** ACTIVITY **
In the listing beneath this line, copy exactly the lines starting with the one containing "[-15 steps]" and going on through the one containing "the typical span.".

** DATASET CONTENT **
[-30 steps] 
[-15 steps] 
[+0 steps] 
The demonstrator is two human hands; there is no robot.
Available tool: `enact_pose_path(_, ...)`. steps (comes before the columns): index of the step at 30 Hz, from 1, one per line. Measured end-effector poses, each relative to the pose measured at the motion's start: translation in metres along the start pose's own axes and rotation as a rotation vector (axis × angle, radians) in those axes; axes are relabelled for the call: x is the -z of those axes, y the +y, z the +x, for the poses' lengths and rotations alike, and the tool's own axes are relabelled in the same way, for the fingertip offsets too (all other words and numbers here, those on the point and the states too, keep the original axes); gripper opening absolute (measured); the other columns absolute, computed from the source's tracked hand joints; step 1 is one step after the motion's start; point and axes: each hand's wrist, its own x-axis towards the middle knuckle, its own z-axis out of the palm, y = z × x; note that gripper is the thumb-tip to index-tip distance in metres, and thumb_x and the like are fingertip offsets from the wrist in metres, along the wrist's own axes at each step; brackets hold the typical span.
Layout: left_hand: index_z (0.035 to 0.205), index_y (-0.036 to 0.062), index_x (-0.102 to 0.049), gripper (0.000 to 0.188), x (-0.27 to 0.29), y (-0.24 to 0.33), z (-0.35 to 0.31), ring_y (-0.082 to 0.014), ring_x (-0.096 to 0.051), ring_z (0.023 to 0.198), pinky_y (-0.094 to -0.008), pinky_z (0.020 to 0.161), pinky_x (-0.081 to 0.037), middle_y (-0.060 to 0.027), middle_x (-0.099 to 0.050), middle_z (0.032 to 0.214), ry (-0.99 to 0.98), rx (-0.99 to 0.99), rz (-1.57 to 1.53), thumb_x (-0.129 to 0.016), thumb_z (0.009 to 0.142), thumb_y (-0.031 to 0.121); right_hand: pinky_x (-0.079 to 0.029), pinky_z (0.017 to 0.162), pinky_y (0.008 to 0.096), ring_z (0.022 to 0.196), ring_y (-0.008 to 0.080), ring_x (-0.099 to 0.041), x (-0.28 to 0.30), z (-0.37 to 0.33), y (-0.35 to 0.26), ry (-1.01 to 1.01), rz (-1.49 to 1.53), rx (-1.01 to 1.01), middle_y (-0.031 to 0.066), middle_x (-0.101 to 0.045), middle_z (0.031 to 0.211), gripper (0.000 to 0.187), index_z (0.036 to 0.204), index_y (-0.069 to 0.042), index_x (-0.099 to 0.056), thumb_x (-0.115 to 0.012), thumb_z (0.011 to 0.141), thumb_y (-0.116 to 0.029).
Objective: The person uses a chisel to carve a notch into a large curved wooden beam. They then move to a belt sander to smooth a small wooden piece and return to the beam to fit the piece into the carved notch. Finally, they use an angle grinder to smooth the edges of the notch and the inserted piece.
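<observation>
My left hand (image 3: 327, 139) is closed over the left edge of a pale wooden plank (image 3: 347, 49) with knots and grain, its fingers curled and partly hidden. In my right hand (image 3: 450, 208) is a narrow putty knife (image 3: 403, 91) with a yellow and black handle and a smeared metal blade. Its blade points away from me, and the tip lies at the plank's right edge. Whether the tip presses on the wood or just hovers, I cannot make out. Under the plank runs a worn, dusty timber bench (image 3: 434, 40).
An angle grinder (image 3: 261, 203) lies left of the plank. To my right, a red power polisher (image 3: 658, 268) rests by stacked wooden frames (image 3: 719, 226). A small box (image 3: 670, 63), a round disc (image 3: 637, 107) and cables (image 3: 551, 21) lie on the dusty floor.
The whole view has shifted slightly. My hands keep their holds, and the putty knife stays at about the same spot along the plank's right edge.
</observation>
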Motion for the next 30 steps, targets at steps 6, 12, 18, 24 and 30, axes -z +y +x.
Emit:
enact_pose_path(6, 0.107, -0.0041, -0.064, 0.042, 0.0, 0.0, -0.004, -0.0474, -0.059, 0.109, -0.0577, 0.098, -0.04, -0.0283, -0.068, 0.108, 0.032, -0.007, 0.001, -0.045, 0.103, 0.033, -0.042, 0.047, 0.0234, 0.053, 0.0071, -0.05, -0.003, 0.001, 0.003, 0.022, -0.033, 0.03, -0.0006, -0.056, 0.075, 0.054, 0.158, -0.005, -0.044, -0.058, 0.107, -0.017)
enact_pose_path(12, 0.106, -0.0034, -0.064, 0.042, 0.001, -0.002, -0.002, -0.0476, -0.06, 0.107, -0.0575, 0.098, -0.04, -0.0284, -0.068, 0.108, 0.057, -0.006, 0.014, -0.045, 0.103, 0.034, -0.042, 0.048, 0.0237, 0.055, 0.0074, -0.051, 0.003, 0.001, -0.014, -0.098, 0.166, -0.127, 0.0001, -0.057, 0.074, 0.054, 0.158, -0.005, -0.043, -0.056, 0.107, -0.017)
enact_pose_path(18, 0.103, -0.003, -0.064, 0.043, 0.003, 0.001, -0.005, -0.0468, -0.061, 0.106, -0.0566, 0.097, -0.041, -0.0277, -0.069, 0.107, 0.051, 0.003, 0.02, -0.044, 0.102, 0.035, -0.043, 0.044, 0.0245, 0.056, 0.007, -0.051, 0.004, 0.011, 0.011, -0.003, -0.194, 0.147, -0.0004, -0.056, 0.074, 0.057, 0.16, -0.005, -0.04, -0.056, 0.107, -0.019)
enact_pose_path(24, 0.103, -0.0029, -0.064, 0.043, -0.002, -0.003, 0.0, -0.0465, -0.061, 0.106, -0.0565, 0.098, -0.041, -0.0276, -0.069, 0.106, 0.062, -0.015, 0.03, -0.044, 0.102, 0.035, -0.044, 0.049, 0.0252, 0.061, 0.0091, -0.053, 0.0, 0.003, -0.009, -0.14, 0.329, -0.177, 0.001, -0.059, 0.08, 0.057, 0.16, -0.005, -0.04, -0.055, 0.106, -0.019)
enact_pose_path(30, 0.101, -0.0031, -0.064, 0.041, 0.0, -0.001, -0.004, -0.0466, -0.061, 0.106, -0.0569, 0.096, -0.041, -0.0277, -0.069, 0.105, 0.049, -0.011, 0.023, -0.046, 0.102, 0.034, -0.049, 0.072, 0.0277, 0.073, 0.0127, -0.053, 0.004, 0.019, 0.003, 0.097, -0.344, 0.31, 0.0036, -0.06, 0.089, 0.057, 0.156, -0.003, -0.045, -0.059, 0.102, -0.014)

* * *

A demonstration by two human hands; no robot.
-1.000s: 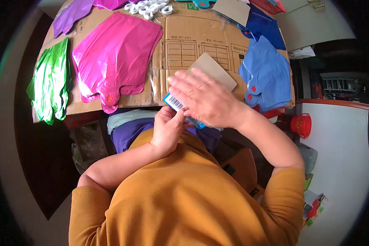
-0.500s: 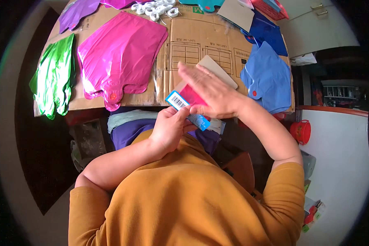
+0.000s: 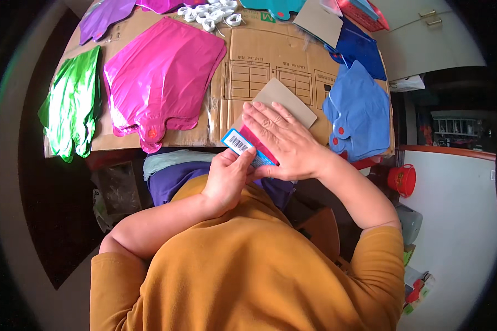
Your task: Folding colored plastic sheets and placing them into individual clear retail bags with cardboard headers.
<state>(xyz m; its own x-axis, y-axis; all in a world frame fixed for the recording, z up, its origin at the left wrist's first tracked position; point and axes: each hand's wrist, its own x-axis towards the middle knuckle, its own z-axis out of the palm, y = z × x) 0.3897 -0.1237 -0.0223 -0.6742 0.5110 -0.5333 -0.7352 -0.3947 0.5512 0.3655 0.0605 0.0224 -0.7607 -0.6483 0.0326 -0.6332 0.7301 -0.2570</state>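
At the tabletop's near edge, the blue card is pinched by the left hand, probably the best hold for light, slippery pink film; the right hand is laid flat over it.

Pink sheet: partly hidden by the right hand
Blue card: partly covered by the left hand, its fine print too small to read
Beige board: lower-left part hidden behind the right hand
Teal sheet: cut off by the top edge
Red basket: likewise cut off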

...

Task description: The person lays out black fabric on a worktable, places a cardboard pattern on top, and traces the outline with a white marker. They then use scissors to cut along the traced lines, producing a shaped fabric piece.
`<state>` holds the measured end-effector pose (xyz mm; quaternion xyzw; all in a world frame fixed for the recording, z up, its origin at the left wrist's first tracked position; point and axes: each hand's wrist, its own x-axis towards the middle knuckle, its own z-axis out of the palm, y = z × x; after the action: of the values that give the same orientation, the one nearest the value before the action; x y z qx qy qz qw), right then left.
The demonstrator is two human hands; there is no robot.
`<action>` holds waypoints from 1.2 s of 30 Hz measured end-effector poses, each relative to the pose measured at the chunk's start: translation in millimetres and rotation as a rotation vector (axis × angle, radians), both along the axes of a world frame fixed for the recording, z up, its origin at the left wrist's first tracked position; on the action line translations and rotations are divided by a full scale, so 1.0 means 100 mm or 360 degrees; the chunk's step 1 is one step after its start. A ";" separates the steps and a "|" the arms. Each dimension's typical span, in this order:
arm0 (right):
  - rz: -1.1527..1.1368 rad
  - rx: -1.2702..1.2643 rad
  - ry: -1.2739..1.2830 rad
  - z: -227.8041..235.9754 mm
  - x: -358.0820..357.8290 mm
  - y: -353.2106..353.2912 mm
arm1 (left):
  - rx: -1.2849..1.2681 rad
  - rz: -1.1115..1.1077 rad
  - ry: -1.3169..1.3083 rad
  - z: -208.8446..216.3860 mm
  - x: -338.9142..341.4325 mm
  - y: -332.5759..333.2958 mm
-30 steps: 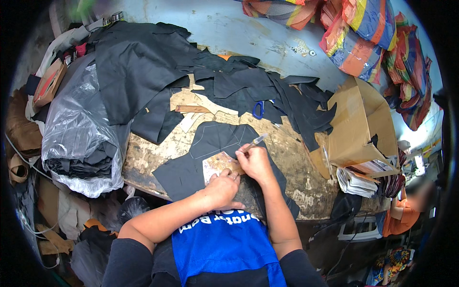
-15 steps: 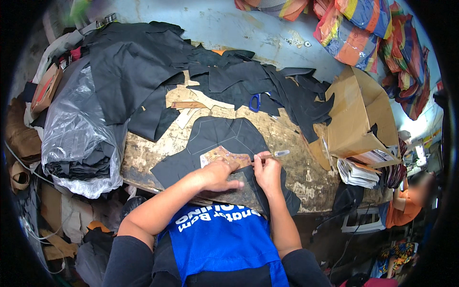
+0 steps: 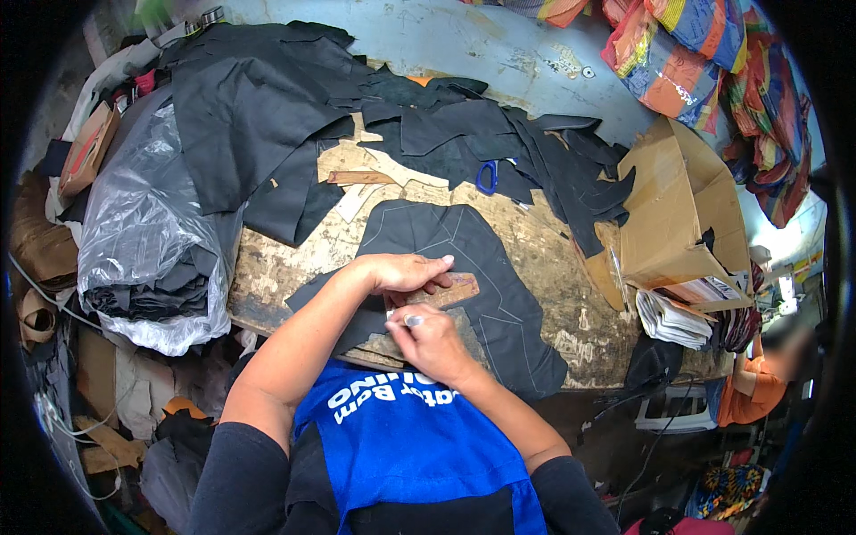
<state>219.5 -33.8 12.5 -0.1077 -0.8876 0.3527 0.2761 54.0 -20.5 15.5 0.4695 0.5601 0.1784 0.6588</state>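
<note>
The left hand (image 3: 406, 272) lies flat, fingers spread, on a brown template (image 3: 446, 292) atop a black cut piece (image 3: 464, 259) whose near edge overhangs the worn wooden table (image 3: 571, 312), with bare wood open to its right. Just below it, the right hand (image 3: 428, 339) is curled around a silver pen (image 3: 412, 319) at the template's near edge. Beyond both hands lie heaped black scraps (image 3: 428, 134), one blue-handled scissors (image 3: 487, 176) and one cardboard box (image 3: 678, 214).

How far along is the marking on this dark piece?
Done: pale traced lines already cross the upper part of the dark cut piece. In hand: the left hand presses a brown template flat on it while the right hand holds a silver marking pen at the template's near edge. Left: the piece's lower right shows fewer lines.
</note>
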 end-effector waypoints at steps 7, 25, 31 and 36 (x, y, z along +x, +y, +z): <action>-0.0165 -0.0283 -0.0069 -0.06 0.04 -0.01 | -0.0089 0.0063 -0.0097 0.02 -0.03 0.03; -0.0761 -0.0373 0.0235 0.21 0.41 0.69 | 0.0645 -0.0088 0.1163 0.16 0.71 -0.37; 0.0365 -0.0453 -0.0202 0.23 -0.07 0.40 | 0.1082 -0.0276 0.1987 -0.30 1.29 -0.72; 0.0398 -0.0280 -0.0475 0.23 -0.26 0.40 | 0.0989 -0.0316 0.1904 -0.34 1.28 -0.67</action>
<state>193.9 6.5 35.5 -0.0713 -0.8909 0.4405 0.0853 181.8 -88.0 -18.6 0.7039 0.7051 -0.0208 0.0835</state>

** RESPONSE TO THE TASK **
[-15 steps] 
[+0 steps] 
The demonstrator is two human hands; there is no robot.
Available tool: `enact_pose_path(_, ...)`. steps (comes before the columns): index of the step at 30 Hz, from 1, one per line. Measured end-effector poses, each relative to the pose measured at the motion's start: translation in metres along the start pose's own axes and rotation as a rotation vector (axis × angle, radians) in those axes; axes are relabelled for the call: x is the -z of those axes, y the +y, z the +x, for the poses' lengths and rotations alike, and the tool's own axes are relabelled in the same way, for the fingertip offsets too (all other words and numbers here, those on the point and the states too, keep the original axes); gripper opening absolute (measured); the other columns absolute, computed from the source's tracked hand joints; step 1 is one step after the motion's start; point and axes: each hand's wrist, its own x-axis towards the middle knuckle, its own z-axis out of the palm, y = z × x; note that gripper is the thumb-tip to index-tip distance in metres, and thumb_x and the like are fingertip offsets from the wrist in metres, along the wrist's own axes at each step; brackets hold the typical span.

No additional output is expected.